This year, the number of students from Asia in the United States increased by 5 percent, to a record 435,667 students, according to the Open Doors 2010 report by the New York-based Institute of International Education (IIE).

Comparatively, the number of Latin American students decreased by more than 3 percent, to 65,632 students.

AN ACCELERATION

Far from a statistical blip, the figures are a continuation -- and an acceleration -- of an ongoing trend. This year, the gap between Asian and Latin American students widened further because of a larger than usual influx of Chinese students, and a big drop in the number of Mexican, Peruvian and Argentine students.

The number of Chinese students in U.S. colleges rose by 30 percent this year. China is the foreign country with the largest number of students in U.S. colleges (128,000), followed by India (105,000) and South Korea (72,000).

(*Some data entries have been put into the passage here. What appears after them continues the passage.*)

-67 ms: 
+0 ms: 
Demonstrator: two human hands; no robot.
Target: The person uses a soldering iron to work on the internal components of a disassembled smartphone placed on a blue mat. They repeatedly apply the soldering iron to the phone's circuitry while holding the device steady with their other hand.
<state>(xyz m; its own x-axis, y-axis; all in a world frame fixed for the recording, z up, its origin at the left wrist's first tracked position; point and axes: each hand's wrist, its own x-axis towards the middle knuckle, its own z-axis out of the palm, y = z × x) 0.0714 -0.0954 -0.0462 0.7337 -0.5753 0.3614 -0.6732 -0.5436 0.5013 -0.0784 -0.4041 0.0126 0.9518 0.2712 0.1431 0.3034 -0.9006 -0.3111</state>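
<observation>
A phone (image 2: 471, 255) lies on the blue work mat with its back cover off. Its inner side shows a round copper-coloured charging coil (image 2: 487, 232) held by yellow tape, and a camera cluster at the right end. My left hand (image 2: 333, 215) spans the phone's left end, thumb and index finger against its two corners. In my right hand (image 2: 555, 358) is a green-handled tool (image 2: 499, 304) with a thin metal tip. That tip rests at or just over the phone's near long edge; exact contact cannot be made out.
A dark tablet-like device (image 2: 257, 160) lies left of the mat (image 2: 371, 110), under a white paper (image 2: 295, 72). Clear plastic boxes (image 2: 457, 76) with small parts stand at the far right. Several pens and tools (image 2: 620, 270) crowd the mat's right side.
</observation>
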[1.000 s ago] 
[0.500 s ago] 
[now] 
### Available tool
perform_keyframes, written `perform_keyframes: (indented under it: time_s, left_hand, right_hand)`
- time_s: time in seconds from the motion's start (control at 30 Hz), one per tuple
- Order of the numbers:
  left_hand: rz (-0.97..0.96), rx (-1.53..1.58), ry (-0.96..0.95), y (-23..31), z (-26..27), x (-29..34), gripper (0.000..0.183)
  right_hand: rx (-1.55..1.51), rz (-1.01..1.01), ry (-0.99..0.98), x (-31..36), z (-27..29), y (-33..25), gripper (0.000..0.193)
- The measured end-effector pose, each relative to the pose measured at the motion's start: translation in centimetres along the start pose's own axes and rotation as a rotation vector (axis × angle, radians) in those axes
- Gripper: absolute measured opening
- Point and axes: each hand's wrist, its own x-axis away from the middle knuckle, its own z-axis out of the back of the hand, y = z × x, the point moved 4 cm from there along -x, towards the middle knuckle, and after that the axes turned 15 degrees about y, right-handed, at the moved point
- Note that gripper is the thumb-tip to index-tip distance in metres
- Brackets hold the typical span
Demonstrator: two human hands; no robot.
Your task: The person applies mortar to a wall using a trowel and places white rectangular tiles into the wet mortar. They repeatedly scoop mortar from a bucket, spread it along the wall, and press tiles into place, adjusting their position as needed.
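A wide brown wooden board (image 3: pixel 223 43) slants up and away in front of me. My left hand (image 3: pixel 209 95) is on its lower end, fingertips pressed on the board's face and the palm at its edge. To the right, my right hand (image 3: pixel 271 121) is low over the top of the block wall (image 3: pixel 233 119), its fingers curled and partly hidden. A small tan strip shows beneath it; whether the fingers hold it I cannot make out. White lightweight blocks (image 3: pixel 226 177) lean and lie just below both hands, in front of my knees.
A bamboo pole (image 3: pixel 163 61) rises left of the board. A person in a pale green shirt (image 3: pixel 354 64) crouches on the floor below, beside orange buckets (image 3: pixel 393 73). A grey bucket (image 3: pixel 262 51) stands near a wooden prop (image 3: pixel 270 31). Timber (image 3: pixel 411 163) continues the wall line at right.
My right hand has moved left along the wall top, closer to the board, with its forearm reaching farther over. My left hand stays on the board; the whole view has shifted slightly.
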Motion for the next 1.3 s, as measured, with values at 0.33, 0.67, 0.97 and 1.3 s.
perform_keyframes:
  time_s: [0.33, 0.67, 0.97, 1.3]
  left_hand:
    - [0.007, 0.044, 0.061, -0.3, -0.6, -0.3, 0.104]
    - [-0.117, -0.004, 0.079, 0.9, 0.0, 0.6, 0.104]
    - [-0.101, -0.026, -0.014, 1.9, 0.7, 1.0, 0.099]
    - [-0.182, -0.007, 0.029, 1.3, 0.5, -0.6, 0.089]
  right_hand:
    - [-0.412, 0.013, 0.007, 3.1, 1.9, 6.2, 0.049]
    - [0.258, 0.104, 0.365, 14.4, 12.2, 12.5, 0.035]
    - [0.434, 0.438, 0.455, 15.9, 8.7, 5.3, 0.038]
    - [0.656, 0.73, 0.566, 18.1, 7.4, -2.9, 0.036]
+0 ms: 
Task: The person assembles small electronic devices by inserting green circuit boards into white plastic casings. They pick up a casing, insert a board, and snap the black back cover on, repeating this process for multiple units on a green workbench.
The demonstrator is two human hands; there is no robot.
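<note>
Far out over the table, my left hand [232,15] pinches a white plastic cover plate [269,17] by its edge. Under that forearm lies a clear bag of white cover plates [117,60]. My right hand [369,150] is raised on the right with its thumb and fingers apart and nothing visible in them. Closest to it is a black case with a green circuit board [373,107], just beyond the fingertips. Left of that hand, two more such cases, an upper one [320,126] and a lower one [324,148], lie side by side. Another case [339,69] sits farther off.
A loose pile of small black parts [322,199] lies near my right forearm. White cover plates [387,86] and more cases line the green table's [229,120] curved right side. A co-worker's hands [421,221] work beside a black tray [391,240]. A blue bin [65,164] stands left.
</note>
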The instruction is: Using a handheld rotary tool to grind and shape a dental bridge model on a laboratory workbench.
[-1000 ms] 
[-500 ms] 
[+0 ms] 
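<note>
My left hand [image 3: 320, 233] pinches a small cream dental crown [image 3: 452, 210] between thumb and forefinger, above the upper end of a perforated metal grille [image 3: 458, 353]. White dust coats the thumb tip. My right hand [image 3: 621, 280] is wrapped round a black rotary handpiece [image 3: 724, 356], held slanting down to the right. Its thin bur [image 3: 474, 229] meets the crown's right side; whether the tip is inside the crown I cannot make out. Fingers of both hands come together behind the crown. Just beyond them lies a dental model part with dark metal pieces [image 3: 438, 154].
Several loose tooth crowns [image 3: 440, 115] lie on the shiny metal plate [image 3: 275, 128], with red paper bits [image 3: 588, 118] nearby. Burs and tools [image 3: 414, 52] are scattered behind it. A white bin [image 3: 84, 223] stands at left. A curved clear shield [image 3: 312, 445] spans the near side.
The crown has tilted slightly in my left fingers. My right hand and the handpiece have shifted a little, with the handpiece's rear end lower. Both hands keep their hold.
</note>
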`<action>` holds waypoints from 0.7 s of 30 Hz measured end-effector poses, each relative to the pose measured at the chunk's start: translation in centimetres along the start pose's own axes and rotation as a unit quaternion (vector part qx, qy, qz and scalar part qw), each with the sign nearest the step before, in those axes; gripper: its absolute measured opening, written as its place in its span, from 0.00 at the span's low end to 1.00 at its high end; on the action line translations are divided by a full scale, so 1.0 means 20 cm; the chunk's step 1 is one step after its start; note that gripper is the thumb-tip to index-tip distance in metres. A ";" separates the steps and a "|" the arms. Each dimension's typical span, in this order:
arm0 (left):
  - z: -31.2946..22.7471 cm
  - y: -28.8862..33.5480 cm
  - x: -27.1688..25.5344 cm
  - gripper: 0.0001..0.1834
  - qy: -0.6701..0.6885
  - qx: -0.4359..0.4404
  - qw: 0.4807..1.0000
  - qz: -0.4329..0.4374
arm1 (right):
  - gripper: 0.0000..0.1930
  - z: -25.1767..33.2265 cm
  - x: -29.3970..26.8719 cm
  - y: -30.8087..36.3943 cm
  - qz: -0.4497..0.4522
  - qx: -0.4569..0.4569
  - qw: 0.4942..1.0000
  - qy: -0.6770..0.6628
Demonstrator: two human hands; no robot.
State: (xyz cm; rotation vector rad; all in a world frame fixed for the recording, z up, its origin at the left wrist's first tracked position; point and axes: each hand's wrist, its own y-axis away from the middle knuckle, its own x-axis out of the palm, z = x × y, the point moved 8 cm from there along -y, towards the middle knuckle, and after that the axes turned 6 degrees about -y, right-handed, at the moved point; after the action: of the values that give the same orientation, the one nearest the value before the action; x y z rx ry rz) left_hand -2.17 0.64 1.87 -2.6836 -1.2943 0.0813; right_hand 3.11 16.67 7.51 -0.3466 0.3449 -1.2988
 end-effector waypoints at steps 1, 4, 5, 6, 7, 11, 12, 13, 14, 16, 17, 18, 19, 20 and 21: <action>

The student flows from Mexico, Peru and Argentina to the United States dropped by 9 percent each. Mexico now has 13,400 students in U.S. colleges, Peru has 3,300 and Argentina 2,200. The region's overall decline was mitigated by the fact that Brazil's numbers remained virtually unchanged from last year at 8,800 students, and other countries' numbers rose marginally.

What's the explanation for the drop in Latin American students, I asked IIE officials. It can't be the economy because Latin America's economies did pretty well this year. And it can't be that they don't think much of U.S. universities: despite all predictions about the decline of U.S. power, the one area in which all major world university rankings agree is that the United States is still way ahead of the rest of the world in its universities.

Peggy Blumenthal, a top IIE official, suggested that in Mexico's case, it may have to do with the country's 2008 economic slump, and the fact that many Mexican students may have been partly financed by U.S. relatives affected by the Wall Street crisis.

More than half of Latin American students coming to the United States are undergraduates, and don't receive economic aid from U.S. colleges. By comparison, most Asian students are coming as graduate students, and many of them receive research or teaching assistant funds from their host campuses, she said.

Alan Adelman, head of the IIE's Latin American division, wrote to me that in countries such as Mexico, the drop is due to tougher immigration and tuition conditions for Mexican students in border states such as Arizona, and to a decadelong decline in post-graduate scholarships from CONACYT, the government's science and technology institute. There are currently 643 CONACYT-sponsored students in the United States, compared to 1,862 in 1997, he said.

My opinion: The drop in the flow of Latin American students is not because the United States has become a less attractive destination. There are fewer Latin American students in other parts of the world as well.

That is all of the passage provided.